■ **Your task**
In the records below, find the line that contains "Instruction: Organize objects" and the line that contains "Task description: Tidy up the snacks". Set down exactly those lines and every line between them, and nothing more.

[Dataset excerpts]
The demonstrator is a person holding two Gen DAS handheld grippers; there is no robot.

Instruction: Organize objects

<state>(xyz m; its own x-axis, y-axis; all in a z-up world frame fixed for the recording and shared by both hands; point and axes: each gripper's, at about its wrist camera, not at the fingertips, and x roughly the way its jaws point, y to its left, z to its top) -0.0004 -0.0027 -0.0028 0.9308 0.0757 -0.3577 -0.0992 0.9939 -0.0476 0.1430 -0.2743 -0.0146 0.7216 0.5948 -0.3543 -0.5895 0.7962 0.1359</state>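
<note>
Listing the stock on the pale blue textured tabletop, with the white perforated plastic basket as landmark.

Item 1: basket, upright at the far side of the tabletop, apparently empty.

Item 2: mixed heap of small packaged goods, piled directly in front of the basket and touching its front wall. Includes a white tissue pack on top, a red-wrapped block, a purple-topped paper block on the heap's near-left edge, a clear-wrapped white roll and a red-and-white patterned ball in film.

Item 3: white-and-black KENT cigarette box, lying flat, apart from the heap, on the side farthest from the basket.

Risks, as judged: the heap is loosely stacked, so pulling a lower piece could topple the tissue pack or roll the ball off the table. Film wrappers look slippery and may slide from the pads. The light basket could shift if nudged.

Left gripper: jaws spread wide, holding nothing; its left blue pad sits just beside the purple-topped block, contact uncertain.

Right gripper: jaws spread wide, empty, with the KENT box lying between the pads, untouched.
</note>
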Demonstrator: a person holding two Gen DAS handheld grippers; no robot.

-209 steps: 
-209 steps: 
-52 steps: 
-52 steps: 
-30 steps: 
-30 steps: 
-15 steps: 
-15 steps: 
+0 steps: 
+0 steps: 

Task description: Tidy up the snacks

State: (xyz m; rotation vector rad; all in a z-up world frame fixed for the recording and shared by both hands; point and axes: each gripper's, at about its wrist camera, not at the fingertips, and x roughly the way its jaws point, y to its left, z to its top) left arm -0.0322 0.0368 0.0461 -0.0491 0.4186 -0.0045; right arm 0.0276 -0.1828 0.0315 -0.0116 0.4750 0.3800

■ **Response to this exercise**
Instruction: Organize objects

<state>(xyz m; its own x-axis, y-axis; all in a z-up world frame fixed for the recording and shared by both hands; point and axes: each gripper's, at about its wrist camera, not at the fingertips, and x roughly the way its jaws point, y to its left, z to its top) -0.0004 -0.0027 -0.0028 0.9308 0.0757 -0.3577 -0.0992 0.9939 -0.0476 0.1430 -0.2743 -0.0146 0.7216 0.5948 -0.3543 -0.5895 0.7962 0.1359</state>
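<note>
Listing the stock on the pale blue textured tabletop, with the white perforated plastic basket as landmark.

Item 1: basket, upright at the far side of the tabletop, apparently empty.

Item 2: mixed heap of small packaged goods, piled directly in front of the basket and touching its front wall. Includes a white tissue pack on top, a red-wrapped block, a purple-topped paper block on the heap's near-left edge, a clear-wrapped white roll and a red-and-white patterned ball in film.

Item 3: white-and-black KENT cigarette box, lying flat, apart from the heap, on the side farthest from the basket.

Risks, as judged: the heap is loosely stacked, so pulling a lower piece could topple the tissue pack or roll the ball off the table. Film wrappers look slippery and may slide from the pads. The light basket could shift if nudged.

Left gripper: jaws spread wide, holding nothing; its left blue pad sits just beside the purple-topped block, contact uncertain.

Right gripper: jaws spread wide, empty, with the KENT box lying between the pads, untouched.
</note>
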Demonstrator: a person holding two Gen DAS handheld grippers; no robot.

-209 steps: 
-209 steps: 
-52 steps: 
-52 steps: 
-30 steps: 
-30 steps: 
-15 steps: 
-15 steps: 
+0 steps: 
+0 steps: 

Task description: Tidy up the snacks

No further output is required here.